ACTIVITY — Retyping the data exactly is the task. Include every line.

[[ INFORMATION SUPPLIED open ]]

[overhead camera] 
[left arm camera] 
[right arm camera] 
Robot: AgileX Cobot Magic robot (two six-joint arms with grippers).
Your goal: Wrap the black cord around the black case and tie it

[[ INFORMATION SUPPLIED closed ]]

OUTPUT FOR THIS EXERCISE —
[overhead camera] 
[left arm camera] 
[right arm camera] 
Robot: AgileX Cobot Magic robot (two six-joint arms with grippers).
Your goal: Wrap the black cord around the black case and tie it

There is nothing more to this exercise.